I shall here quote at large Mr. Malthus’s account of the origin of the distinctions of property as necessarily arising from the pressure of population on the means of subsistence, and from that principle solely. I shall mark what I think the most noticeable parts in italics, and make some observations at the end.

‘It may be curious to observe in the case that we have been supposing, how some of the principal laws, which at present govern civilized society, would be successively dictated by the most imperious necessity. As man, according to Mr. Godwin, is the creature of the impressions to which he is subject, the goadings of want could not continue long before some violations of public or private stock would necessarily take place.
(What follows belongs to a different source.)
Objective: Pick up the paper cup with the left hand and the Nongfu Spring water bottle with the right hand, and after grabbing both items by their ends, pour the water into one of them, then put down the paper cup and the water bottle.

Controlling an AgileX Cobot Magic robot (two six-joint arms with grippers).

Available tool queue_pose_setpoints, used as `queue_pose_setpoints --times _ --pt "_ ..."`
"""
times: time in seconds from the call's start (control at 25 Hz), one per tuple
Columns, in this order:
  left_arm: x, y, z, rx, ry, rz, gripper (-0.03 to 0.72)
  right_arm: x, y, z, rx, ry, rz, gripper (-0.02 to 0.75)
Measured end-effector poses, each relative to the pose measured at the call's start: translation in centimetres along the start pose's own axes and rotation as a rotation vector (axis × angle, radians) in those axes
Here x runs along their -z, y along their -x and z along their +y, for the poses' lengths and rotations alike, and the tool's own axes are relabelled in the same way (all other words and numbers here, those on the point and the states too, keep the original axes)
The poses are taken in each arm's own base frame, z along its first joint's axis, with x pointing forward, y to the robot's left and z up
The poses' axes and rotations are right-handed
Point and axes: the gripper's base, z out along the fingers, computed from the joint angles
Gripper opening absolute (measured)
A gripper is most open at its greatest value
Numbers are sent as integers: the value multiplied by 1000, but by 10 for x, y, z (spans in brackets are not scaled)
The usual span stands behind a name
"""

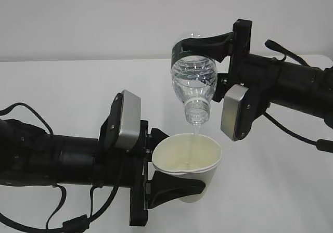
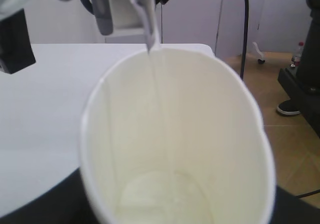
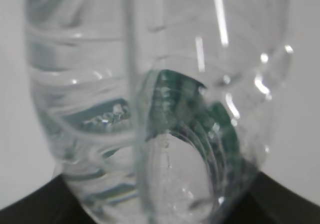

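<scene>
Pouring in progress, well above the white worktop (image 1: 62, 87). Bottle (image 1: 193, 82) upended, mouth down, just above the cup (image 1: 188, 163) and slightly toward its far rim; clamped near the base, at the green label band, by the right claw (image 1: 208, 43), jaws part-spread around that girth. Cup tilted a little toward the bottle, pinched low on its wall by the left claw (image 1: 171, 189), jaws likewise set part-open to the cup's width. Thin stream of water (image 2: 154, 74) dropping from the mouth, running down the inner far wall in the left wrist view, a shallow pool gathering at the bottom. Much water left in the bottle's shoulder. For a clean pour: keep the mouth over the cup's middle, not its edge; hold the cup steady and no further tilted; avoid squeezing harder, since thin paper and soft plastic both likely buckle; tip back before the level nears the rim; set both down upright afterwards.
</scene>
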Motion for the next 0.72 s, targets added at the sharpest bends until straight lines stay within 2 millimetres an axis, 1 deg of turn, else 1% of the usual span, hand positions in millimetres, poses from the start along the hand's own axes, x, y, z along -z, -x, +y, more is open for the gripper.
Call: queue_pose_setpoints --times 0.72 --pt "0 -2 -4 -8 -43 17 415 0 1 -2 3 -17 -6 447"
As these violations increased in number and extent, the more active and comprehensive intellects of the society would soon perceive, that while population was fast increasing, the yearly produce of the country would shortly begin to diminish. The urgency of the case would suggest the necessity of some immediate measures being taken for the general safety. Some kind of convention would then be called, and the dangerous situation of the country stated in the strongest terms. It would be observed, that while they lived in the midst of plenty it was of little consequence who laboured the least, or who possessed the least, as every man was perfectly willing and ready to supply the wants of his neighbour. But that the question was no longer whether one man should give to another that which he did not use himself; but whether he should give to his neighbour the food which was absolutely necessary to his own existence. It would be represented that the number of those who were in want very greatly exceeded the number and means of those who should supply them; that these pressing wants, which from the state of the produce of the country, could not all be gratified, had occasioned some flagrant violations of justice; that these violations had already checked the increase of food, and would, if they were not by some means or other prevented, throw the whole community into confusion: that imperious necessity seemed to dictate, that a yearly increase of produce should, if possible, be obtained at all events; that in order to effect this first great and indispensable purpose it would be advisable to make a more complete division of land, and to secure every man’s property against violation by the most powerful sanctions.

‘It might be urged perhaps, by some objectors, that as the fertility of the land increased, and various accidents occurred, the shares of some men might be much more than sufficient for their support; and that when the reign of self-love was once established, they would not distribute their surplus produce without some compensation in return. It would be observed in answer, that this was an inconvenience greatly to be lamented; but that it was an evil which would bear no comparison to the black train of distresses which would inevitably be occasioned by the insecurity of property; that the quantity of food which one man could consume, was necessarily limited by the narrow capacity of the human stomach; that it was not certainly probable that he should throw away the rest; and if he exchanged his surplus produce for the labour of others, this would be better than that these others should absolutely starve.